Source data
————————
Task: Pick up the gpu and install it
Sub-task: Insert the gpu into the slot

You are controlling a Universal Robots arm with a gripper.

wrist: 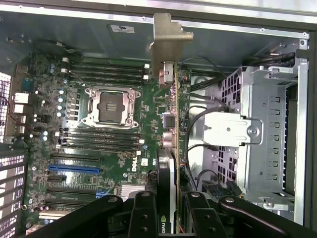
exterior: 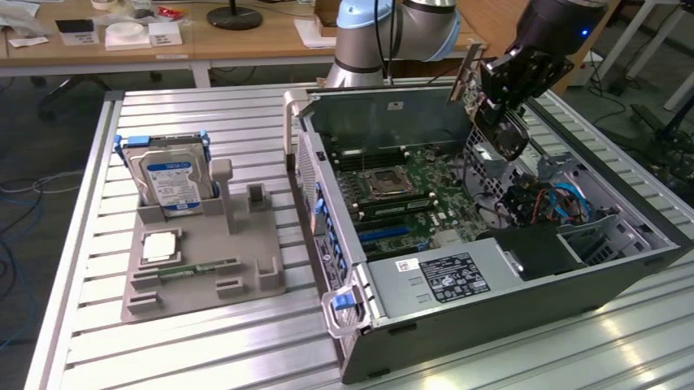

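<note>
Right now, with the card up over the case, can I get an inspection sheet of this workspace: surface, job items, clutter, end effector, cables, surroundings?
Surface: slatted metal table carrying an open computer case lying on its side.
Job's things: gpu held edge-on above the motherboard, not yet in a slot.
Clutter: grey holder on the case's exterior-view left, with an upright hard drive and a memory stick lying flat.
End effector: shut on the gpu, over the open case.
Cables: blue and dark cables inside the case.
Surroundings: wooden desks behind the table.
</note>
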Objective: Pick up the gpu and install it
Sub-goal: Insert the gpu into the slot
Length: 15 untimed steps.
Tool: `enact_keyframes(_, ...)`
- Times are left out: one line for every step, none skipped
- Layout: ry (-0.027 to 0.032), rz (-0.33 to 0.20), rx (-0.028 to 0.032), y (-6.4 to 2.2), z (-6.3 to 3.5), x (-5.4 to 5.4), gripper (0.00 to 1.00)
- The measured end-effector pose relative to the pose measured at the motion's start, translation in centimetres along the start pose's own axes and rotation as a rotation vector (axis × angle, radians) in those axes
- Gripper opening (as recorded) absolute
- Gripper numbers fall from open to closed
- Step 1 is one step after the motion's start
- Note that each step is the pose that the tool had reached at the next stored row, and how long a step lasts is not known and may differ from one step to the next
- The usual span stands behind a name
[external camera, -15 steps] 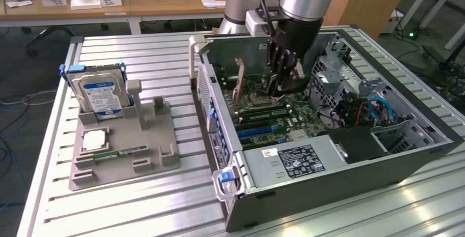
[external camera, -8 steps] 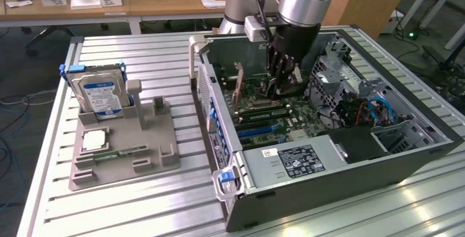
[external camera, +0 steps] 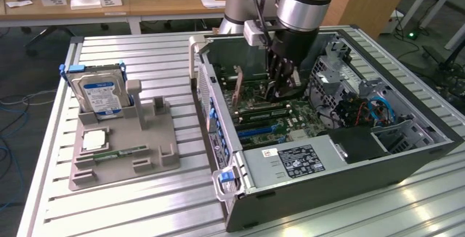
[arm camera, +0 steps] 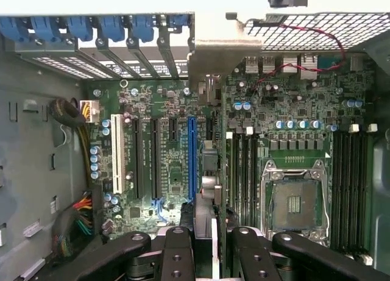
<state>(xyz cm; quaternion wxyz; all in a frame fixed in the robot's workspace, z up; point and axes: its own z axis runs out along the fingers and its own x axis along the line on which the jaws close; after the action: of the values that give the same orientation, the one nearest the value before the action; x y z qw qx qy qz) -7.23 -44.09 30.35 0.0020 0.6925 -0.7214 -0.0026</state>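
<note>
Slatted metal table [external camera: 145, 204] carries, at the exterior view's left, a grey holder [external camera: 156, 139] with a hard drive [external camera: 98, 92] standing in it and a memory stick [external camera: 120, 153] lying flat. Its other cradles hold no card. To the right lies the open case [external camera: 341, 177], with 1 arm reaching down into it. The gripper [external camera: 282, 87] hangs low over the motherboard [arm camera: 292, 141]. In the wrist view its 2 fingers [arm camera: 177, 250] are closed on the upper edge of the gpu [arm camera: 208, 171], which is seen edge-on. The card stands on edge, square to the motherboard, just beside the blue slot [arm camera: 192, 159] on the CPU-socket side. Its long axis runs parallel to the expansion slots, from the gripper to the case's rear wall. The silver bracket [arm camera: 216, 55] points at that wall, near the slot covers. Judgement: pick-up is done and the install step is in hand. Whether the contact edge has entered its slot cannot be told. The next move calls for a straight push toward the board. The card must be kept parallel to the slot, with the bracket lined up on the rear opening.
</note>
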Motion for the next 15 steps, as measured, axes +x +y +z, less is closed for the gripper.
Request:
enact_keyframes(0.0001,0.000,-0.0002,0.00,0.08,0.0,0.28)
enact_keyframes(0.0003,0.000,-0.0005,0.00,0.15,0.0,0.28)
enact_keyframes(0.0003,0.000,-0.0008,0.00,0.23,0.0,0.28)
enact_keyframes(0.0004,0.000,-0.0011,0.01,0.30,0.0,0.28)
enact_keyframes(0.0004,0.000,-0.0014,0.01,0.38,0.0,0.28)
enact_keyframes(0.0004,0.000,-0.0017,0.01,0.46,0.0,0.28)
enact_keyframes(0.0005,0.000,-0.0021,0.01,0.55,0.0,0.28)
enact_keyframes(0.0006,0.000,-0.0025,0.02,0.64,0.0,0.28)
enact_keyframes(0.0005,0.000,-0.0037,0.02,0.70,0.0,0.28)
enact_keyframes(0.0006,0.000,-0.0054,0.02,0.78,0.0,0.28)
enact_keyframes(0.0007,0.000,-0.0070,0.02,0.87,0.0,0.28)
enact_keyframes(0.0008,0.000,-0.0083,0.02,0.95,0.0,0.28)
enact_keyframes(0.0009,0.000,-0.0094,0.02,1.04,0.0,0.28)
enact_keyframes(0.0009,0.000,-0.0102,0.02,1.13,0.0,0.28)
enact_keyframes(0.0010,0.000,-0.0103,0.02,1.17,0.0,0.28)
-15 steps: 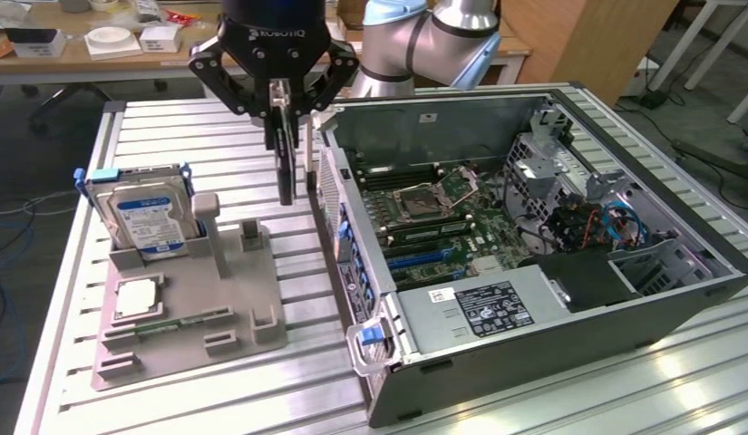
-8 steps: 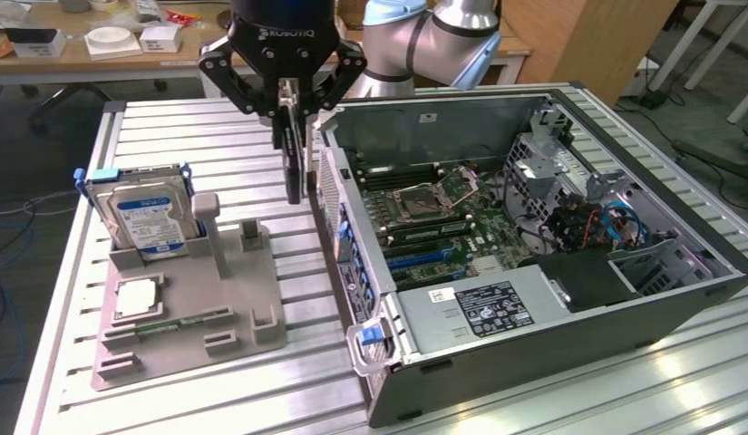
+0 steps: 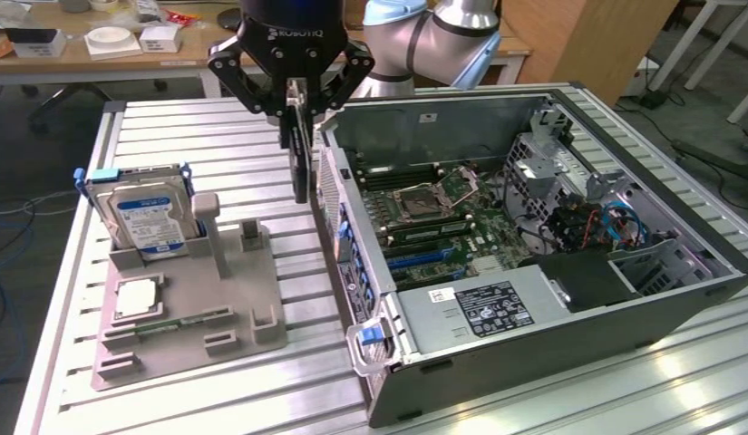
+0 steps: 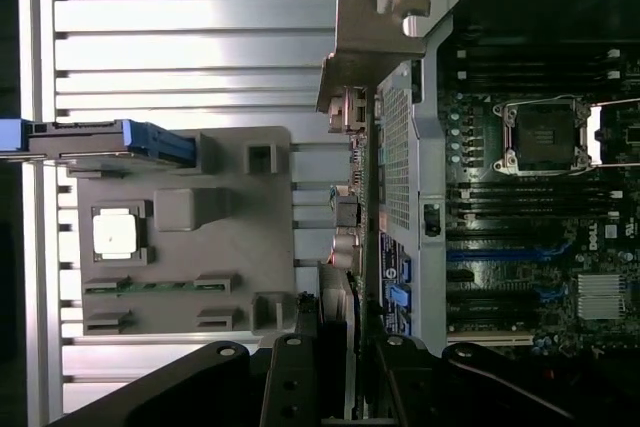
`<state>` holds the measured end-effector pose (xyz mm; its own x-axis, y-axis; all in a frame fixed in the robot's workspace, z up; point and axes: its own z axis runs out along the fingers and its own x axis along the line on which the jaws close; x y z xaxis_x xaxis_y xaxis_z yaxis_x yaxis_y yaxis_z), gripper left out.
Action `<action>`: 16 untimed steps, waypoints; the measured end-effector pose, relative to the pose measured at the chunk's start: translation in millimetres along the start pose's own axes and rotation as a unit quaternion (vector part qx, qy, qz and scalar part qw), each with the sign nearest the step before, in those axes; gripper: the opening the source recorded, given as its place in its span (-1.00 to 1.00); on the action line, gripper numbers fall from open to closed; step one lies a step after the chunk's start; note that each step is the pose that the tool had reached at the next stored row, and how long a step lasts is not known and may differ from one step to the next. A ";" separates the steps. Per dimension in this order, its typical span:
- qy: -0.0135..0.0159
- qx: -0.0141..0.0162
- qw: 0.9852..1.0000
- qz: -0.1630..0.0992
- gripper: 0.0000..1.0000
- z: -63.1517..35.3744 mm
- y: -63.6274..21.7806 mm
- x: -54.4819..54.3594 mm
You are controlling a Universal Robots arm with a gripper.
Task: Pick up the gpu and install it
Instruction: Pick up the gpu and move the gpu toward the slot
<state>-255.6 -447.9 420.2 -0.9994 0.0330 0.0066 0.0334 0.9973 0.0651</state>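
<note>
**Dark gpu gripped on edge beside the open case**

The gripper is clamped on the upper edge of the gpu. Its fingers are drawn in so narrowly that only the card's thickness lies between them. The card hangs straight down, thin side toward the exterior camera. That upright pose probably keeps its lower connector edge pointing down at the slots it must enter.

In the wrist view the card runs away from the camera as a thin line, and the pale metal bracket sits at its far end. The bracket lies close beside the case's perforated wall, which suits a card whose bracket has to seat against that wall.

The gpu is in the air above the ribbed metal table, between the grey holder and the case. It is just outside the case wall and not yet over the motherboard, so it is lifted but not installed.

The case lies on its side with the panel off, so the board's blue slots face upward. On the holder, the hard drive stands upright in its cradle and a square processor lies flat.
</note>
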 end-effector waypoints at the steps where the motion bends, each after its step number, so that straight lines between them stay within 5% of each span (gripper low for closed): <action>1: 0.000 0.000 1.000 0.000 -0.47 0.0 0.0 -0.5; 16: 0.000 0.000 1.000 0.000 -0.47 -0.1 0.3 -7.3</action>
<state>-248.2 -447.9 420.2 -0.9994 0.0331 0.0066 0.0335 0.9973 0.0651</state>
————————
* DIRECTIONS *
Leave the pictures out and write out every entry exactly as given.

* FINAL ANSWER *
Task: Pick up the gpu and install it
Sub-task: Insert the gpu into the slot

You are controlling a Universal Robots arm with a gripper.

wrist: 
exterior: 

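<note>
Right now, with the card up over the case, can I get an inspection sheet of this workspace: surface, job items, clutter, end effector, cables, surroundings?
Surface: slatted metal table carrying an open computer case lying on its side.
Job's things: gpu held edge-on above the motherboard, not yet in a slot.
Clutter: grey holder on the case's exterior-view left, with an upright hard drive and a memory stick lying flat.
End effector: shut on the gpu, over the open case.
Cables: blue and dark cables inside the case.
Surroundings: wooden desks behind the table.
</note>
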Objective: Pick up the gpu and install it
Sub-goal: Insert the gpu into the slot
Length: 15 untimed steps.
Tool: `enact_keyframes(_, ...)`
- Times are left out: one line for every step, none skipped
- Layout: ry (-0.027 to 0.032), rz (-0.33 to 0.20), rx (-0.028 to 0.032), y (-6.4 to 2.2), z (-6.3 to 3.5), x (-5.4 to 5.4), gripper (0.00 to 1.00)
- The measured end-effector pose relative to the pose measured at the motion's start, translation in centimetres along the start pose's own axes and rotation as a rotation vector (axis × angle, radians) in those axes
- Gripper opening (as recorded) absolute
- Gripper numbers fall from open to closed
- Step 1 is one step after the motion's start
- Note that each step is the pose that the tool had reached at the next stored row, and how long a step lasts is not known and may differ from one step to the next
- The usual span stands behind a name
[external camera, -15 steps] 
[external camera, -8 steps] 
[external camera, +0 steps] 
[arm camera, +0 steps] 
<state>(xyz cm; quaternion wxyz; all in a frame fixed in the robot's workspace, z up; point and axes: its own z axis runs out along the fingers and its own x axis along the line on which the jaws close; after the action: of the values that give the same orientation, the one nearest the value before the action; x y z qw qx qy qz) -7.23 -44.09 30.35 0.0020 0.6925 -0.7214 -0.0026</state>
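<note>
Slatted metal table [external camera: 145, 204] carries, at the exterior view's left, a grey holder [external camera: 156, 139] with a hard drive [external camera: 98, 92] standing in it and a memory stick [external camera: 120, 153] lying flat. Its other cradles hold no card. To the right lies the open case [external camera: 341, 177], with 1 arm reaching down into it. The gripper [external camera: 282, 87] hangs low over the motherboard [arm camera: 292, 141]. In the wrist view its 2 fingers [arm camera: 177, 250] are closed on the upper edge of the gpu [arm camera: 208, 171], which is seen edge-on. The card stands on edge, square to the motherboard, just beside the blue slot [arm camera: 192, 159] on the CPU-socket side. Its long axis runs parallel to the expansion slots, from the gripper to the case's rear wall. The silver bracket [arm camera: 216, 55] points at that wall, near the slot covers. Judgement: pick-up is done and the install step is in hand. Whether the contact edge has entered its slot cannot be told. The next move calls for a straight push toward the board. The card must be kept parallel to the slot, with the bracket lined up on the rear opening.
</note>
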Motion for the next 15 steps, as measured, axes +x +y +z, less is closed for the gripper.
Request:
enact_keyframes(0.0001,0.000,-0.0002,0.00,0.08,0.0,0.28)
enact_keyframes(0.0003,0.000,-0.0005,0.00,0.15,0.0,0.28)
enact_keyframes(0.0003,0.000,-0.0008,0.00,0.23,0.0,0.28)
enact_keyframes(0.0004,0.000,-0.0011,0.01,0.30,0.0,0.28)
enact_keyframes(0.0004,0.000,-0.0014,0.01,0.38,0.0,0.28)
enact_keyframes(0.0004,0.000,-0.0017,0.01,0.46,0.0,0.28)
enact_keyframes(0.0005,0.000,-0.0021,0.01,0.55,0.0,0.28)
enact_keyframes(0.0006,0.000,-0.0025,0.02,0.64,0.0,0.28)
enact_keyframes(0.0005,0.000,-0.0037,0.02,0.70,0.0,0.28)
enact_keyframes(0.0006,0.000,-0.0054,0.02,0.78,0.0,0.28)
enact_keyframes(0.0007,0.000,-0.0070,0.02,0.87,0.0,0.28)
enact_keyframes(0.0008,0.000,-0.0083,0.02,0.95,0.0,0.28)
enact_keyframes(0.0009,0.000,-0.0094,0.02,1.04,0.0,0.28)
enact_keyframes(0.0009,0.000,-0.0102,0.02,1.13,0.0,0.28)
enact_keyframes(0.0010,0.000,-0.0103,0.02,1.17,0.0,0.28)
-15 steps: 
-8 steps: 
+0 steps: 
+0 steps: 
`<state>` holds the measured end-effector pose (xyz mm; its own x-axis, y-axis; all in a frame fixed in the robot's workspace, z up; point and axes: its own z axis runs out along the fingers and its own x axis along the line on which the jaws close; x y z xaxis_x xaxis_y xaxis_z yaxis_x yaxis_y yaxis_z), gripper left out.
Action `<action>`: 16 untimed steps, waypoints; the measured end-effector pose, relative to the pose measured at the chunk's start: translation in millimetres along the start pose's own axes and rotation as a unit quaternion (vector part qx, qy, qz and scalar part qw), each with the sign nearest the step before, in those axes; gripper: the opening the source recorded, given as its place in its span (-1.00 to 1.00); on the action line, gripper numbers fall from open to closed; step one lies a step after the chunk's start; note that each step is the pose that the tool had reached at the next stored row, and how long a step lasts is not known and may differ from one step to the next. A ";" separates the steps. Per dimension in this order, its typical span:
- qy: -0.0135..0.0159
- qx: -0.0141..0.0162
- qw: 0.9852..1.0000
- qz: -0.1630..0.0992
- gripper: 0.0000..1.0000
- z: -63.1517..35.3744 mm
- y: -63.6274..21.7806 mm
- x: -54.4819..54.3594 mm
You are controlling a Universal Robots arm with a gripper.
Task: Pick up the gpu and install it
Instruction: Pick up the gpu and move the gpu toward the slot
<state>-255.6 -447.9 420.2 -0.9994 0.0330 0.0066 0.0334 0.9973 0.0651</state>
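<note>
**Dark gpu gripped on edge beside the open case**

The gripper is clamped on the upper edge of the gpu. Its fingers are drawn in so narrowly that only the card's thickness lies between them. The card hangs straight down, thin side toward the exterior camera. That upright pose probably keeps its lower connector edge pointing down at the slots it must enter.

In the wrist view the card runs away from the camera as a thin line, and the pale metal bracket sits at its far end. The bracket lies close beside the case's perforated wall, which suits a card whose bracket has to seat against that wall.

The gpu is in the air above the ribbed metal table, between the grey holder and the case. It is just outside the case wall and not yet over the motherboard, so it is lifted but not installed.

The case lies on its side with the panel off, so the board's blue slots face upward. On the holder, the hard drive stands upright in its cradle and a square processor lies flat.
</note>
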 end-effector waypoints at the steps where the motion bends, each after its step number, so that straight lines between them stay within 5% of each span (gripper low for closed): <action>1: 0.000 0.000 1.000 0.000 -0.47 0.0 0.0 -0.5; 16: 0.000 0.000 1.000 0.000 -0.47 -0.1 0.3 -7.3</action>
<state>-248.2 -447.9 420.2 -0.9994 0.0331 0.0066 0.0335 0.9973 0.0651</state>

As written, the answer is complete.